Wednesday, May 14, 2014

Swiftly changing ecology

Extent of areas surveyed for biodiversity.  Colors presumably reflect the
type of environment.  Image source.
Nearly everyone can agree that human beings have some sort of influence on their environment.  There is, of course, great controversy over how much influence we have and whether it is good or bad, particularly in regards to climate change.  Rather than opening that can of worms, I draw your attention to a study on biodiversity that was published in Science nearly a month ago.

It is generally assumed, particularly in the scientific community, that the spread of human civilization effects a decline in biodiversity (that is, the diversity of life).  In an attempt to measure that decline, a team of scientists analyzed data from hundreds of long-term monitoring studies from all parts of the globe.  Much to their surprise, they found that there was no overall decline.  In fact, a majority of the sites showed an increase in the number of species!  As a whole, the world had maintained approximately the same number of species despite the influence of humans.  What surprised the scientists even more, though, was the rate of change of which species were present at each location.  Species were shifting from place to place at rates that far exceeded expectations.  The authors of the study concluded that such an unexpected and rapid change is most likely a result of human activity, including our influence on the climate and our tendency to bring plants and animals with us as we move.

There is no doubt that humans have some influence on the range of species.  We have made dogs, chickens, coconuts, and wheat far more global than the originally were.  However, I can't help but wonder how much the scientists' evolutionary assumptions contributed to their surprise.  In an evolutionary view, biodiversity shifts take place on the scale of hundreds of thousands of years, not decades.  No wonder they found this "rapid" change to be alarming.  Creationists, on the other hand, should not be surprised by this.  The worldwide ecosystem was restarted in Noah's Flood about 4400 years ago, so we would expect it to still be balancing itself out.  Creationists do not see our biosphere as naturally stable like evolutionists do, because we do not think it has persisted on its own for millions of years.  It is still recovering from the great catastrophe.
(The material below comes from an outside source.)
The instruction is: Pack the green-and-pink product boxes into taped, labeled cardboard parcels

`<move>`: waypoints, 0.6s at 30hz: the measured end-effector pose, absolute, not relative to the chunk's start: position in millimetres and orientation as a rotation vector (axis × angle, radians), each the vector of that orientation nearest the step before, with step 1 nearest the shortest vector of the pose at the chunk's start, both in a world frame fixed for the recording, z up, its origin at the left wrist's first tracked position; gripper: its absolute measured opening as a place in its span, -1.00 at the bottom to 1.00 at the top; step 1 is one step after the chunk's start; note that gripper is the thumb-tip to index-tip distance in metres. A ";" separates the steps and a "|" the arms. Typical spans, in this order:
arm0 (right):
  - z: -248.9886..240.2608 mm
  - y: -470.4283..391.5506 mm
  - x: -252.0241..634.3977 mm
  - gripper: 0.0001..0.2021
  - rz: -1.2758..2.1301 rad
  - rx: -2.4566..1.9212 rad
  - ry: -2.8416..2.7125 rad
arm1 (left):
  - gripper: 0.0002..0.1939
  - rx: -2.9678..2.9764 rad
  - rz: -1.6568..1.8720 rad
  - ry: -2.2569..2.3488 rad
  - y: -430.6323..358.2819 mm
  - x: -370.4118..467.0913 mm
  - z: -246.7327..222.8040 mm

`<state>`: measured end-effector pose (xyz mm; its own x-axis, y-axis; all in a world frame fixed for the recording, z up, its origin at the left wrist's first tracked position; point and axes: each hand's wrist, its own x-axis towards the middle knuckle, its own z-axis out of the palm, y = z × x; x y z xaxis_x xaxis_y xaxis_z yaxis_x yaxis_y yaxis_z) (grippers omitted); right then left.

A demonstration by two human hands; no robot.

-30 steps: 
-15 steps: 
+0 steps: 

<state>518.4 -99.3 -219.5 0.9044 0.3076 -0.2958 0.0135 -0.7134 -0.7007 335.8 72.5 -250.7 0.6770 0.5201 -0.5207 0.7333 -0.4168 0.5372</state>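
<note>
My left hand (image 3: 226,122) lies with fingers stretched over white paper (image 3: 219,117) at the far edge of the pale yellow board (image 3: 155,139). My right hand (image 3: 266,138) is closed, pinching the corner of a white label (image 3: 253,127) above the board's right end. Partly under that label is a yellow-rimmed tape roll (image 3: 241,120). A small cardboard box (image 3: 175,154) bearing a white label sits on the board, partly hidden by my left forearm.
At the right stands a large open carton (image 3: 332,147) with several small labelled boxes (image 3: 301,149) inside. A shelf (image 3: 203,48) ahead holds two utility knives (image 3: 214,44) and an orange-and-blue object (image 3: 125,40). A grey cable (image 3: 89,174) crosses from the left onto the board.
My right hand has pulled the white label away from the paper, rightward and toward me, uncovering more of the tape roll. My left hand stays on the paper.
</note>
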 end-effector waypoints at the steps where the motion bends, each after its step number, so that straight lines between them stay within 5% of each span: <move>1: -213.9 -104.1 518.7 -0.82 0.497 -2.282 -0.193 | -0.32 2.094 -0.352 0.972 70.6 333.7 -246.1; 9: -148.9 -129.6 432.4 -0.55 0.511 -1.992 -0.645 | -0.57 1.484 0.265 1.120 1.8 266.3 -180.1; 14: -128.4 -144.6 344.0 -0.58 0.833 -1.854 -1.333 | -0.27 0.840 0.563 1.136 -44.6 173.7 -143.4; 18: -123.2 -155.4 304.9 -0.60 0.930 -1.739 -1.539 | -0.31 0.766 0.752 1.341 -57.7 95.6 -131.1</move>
Does this mean that creationists can ignore the influence of humans on nature?  Certainly not!  In fact, I would argue the opposite.  We are stewards of a world that has been cursed and destroyed as a result of our own actions.  Evolutionists have reason to believe that nature is stable and will continue just fine on its own; we do not.  We do not live in the world God created, but in its ruins.  We must strive to tend to what is left of Creation until the Master returns.  Of course, this should not take precedence over caring for His people.